## [Required work]
The answer should be each line from the entries below that has the word "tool" in it.

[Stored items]
....

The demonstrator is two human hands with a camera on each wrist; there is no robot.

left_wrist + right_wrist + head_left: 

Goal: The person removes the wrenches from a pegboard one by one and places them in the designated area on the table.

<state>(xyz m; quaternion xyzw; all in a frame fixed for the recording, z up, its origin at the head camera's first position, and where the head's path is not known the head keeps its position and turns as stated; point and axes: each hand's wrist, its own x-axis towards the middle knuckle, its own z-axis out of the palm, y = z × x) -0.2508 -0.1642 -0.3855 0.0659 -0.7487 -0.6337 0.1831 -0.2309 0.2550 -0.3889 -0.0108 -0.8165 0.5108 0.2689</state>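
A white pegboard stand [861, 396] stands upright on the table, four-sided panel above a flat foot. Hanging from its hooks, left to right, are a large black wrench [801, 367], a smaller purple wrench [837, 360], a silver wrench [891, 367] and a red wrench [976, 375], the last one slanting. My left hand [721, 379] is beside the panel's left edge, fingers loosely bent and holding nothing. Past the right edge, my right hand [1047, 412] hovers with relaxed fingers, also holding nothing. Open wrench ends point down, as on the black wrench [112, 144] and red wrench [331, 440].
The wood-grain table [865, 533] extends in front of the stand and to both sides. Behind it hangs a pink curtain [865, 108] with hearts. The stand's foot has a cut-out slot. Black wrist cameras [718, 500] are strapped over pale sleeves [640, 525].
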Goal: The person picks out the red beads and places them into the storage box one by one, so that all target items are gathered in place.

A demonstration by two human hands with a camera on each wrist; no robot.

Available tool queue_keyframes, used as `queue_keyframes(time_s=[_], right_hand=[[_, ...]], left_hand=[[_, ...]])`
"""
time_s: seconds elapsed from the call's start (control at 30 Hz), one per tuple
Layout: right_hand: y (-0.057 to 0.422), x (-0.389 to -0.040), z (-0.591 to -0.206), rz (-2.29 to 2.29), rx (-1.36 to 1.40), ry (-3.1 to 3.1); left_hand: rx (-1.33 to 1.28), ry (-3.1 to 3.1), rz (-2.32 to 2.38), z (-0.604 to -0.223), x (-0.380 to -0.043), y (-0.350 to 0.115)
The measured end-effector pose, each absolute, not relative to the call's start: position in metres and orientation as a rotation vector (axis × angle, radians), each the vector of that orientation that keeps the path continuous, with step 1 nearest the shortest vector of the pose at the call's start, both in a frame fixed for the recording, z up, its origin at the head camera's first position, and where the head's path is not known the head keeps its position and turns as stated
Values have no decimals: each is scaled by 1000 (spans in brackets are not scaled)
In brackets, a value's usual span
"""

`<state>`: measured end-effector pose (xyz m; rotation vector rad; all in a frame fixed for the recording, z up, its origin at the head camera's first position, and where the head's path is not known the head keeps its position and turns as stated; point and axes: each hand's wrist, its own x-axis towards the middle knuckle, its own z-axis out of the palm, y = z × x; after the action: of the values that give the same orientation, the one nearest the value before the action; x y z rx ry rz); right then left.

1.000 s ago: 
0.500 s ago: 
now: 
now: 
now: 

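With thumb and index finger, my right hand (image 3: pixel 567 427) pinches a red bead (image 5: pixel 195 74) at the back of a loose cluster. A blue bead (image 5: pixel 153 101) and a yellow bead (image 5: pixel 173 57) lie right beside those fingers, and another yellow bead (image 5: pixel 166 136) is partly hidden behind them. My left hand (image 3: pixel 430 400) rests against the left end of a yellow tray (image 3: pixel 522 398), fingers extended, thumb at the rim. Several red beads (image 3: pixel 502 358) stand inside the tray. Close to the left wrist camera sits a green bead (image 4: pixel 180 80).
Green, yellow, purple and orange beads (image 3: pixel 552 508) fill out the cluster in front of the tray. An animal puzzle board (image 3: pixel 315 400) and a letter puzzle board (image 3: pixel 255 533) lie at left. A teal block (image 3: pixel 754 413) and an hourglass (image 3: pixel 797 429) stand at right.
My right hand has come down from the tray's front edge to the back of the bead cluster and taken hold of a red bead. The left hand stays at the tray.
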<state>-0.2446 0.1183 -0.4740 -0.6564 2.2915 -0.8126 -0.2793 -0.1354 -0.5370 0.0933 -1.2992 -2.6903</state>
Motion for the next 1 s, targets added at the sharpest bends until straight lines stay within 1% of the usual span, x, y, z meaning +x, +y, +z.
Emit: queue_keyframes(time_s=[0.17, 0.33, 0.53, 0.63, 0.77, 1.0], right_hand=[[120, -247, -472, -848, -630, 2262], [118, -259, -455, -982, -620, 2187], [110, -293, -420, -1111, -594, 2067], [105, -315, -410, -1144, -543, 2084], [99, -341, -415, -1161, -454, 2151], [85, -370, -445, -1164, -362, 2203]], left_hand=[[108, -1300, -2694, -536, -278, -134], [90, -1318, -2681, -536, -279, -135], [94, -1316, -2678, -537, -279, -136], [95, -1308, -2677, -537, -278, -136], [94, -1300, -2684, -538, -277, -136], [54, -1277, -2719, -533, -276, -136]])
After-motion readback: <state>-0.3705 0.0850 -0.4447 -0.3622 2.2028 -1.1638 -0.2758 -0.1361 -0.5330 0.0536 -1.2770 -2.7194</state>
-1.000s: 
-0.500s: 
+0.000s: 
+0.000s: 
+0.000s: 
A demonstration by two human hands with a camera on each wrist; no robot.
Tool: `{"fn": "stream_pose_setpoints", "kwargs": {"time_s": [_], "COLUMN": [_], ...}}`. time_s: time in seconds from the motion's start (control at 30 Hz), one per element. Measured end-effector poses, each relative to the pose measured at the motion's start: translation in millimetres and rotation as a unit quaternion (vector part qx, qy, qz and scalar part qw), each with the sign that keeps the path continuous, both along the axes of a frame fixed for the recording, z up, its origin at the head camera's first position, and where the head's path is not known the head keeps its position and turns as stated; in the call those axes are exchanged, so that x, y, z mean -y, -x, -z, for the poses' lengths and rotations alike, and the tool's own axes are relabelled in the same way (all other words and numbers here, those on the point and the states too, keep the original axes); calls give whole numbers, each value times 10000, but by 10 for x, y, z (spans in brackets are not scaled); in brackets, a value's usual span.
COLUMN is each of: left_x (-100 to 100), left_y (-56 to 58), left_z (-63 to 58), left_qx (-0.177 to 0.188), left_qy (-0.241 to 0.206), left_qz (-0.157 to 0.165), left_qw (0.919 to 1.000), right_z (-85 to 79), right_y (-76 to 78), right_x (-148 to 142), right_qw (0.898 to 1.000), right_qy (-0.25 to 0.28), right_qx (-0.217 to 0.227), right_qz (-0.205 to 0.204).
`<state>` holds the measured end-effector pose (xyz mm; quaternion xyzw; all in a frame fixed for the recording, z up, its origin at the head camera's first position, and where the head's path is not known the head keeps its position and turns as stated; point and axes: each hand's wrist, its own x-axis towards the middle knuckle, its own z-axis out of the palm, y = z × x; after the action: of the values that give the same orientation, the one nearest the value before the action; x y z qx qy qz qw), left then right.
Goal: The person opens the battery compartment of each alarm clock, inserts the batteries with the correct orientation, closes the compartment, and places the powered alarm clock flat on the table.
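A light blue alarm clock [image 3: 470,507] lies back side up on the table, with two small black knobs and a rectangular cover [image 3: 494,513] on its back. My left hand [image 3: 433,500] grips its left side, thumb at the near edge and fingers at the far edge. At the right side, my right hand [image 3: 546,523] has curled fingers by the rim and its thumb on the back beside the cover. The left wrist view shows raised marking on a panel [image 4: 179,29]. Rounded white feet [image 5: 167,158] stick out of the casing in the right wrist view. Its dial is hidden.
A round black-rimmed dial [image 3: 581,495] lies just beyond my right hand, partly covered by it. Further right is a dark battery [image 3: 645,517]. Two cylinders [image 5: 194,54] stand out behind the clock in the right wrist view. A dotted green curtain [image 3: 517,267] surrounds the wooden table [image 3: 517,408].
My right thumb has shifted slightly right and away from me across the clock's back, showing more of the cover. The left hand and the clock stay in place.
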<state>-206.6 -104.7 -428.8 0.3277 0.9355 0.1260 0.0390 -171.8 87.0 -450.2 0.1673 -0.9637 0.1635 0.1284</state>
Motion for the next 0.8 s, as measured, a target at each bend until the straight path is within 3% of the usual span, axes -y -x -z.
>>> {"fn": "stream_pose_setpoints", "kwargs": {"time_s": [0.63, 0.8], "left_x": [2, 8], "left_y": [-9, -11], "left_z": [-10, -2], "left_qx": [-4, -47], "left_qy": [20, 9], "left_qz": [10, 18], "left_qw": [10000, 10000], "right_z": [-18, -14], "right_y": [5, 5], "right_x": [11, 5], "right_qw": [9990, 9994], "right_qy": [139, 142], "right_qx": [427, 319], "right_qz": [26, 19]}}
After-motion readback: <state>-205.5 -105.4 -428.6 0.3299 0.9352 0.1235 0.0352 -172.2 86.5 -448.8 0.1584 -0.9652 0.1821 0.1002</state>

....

## [Answer]
Available tool queue_keyframes, used as `queue_keyframes(time_s=[_], right_hand=[[_, ...]], left_hand=[[_, ...]])`
Tool: `{"fn": "stream_pose_setpoints", "kwargs": {"time_s": [_], "COLUMN": [_], ...}}`. time_s: time in seconds from the motion's start (control at 30 Hz), one per element. Measured end-effector poses, each relative to the pose measured at the motion's start: translation in millimetres and rotation as a unit quaternion (vector part qx, qy, qz and scalar part qw), each with the sign that keeps the path continuous, both along the axes of a frame fixed for the recording, z up, its origin at the head camera's first position, and where the head's path is not known the head keeps its position and turns as stated; in the call those axes are exchanged, so that x, y, z mean -y, -x, -z, for the poses' lengths and rotations alike, and the tool's own axes are relabelled in the same way (all other words and numbers here, those on the point and the states too, keep the original axes); calls give whole numbers, each value times 10000, but by 10 for x, y, z (spans in brackets are not scaled); in brackets, a value's usual span.

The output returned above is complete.